Es ist die Story eines Fußballers, der in der Saison 2009/10 in der ersten englischen Division den Weg von ganz unten (Abstieg, Verletzungsaus) zurück in die heile Welt der Stars schafft (dreifacher Titelkampf, Nationalmannschaft). An seiner Seite ein mediengeiles Model, dessen Untreue für den Titelhelden so unwirklich bleibt wie jede Form von Selbstreflektion. Und der dabei einem Wahn folgend eine Spur aus Leichen hinter sich her zieht, alles im Namen des "Verbraucherschutzes" und für eine bessere Welt.

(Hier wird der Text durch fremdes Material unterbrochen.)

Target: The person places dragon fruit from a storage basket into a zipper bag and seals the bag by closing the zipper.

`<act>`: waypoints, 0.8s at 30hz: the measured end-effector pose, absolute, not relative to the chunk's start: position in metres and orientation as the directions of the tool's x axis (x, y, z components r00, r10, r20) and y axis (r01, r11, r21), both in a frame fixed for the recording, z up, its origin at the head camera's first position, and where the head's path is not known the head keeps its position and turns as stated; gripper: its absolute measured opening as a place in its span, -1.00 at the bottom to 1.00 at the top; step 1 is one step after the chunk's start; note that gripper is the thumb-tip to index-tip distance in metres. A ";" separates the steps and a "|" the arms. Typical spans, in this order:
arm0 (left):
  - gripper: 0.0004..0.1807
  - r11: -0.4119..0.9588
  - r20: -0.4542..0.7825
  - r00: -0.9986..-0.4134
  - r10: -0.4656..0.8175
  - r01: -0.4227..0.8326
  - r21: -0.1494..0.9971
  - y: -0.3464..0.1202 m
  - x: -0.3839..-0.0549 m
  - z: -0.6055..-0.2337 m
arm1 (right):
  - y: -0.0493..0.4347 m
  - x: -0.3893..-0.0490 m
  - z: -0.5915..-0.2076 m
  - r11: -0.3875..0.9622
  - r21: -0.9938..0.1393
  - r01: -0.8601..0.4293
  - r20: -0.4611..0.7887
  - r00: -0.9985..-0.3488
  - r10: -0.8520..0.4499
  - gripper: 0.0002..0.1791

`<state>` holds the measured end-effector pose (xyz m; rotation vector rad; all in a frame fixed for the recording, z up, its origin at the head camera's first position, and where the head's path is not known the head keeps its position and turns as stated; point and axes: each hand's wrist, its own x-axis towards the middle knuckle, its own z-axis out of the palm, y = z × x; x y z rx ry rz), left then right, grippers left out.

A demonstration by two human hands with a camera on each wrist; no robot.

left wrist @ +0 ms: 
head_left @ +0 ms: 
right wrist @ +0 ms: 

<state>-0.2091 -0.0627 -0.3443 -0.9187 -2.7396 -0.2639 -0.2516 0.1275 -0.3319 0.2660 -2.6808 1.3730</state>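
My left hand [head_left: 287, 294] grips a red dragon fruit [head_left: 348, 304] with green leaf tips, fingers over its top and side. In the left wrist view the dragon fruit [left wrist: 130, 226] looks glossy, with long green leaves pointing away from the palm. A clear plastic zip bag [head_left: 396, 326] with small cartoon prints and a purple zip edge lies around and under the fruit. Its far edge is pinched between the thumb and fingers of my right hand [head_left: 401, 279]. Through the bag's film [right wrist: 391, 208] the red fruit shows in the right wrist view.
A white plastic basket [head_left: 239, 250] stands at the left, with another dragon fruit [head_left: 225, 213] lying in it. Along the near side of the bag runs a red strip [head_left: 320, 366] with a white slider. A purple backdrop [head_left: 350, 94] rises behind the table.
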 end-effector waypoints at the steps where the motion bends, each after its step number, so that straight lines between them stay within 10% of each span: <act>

Craig Taylor gelingt mit "Premiership Psycho" ein "American Psycho" des Fußball Business. Das kann man als schamlose Kopie empfinden oder einfach als das annehmen, was es ist: eine der wohl aberwitzigsten Fußballbücher auf dem Markt. Und der Autor zeigt Sachverstand beim Thema und rahmt die Geschichte des Kevin King in ein absolut real wirkendes Spiegelbild einer Premiership Saison ein. Dabei ist das Buch durchtränkt von deutlicher Kritik an der Gesellschaft und einem System, in dem die Reichen gar nicht wissen, wohin mit all dem Geld, verpackt in überzeichneten Figuren und einem aberwitzigem Markenwahn.
Für mich ist dieses Buch eine glatte 5-Sterne Wertung - aber ich kann auch die kritischen Beurteilungen auf dieser Seite nachvollziehen. Wen Romane von Ellis oder Filme von Rodriguez kalt lassen, den wird dieses Buch nicht begeistern können. Allen anderen sei es absolut empfohlen!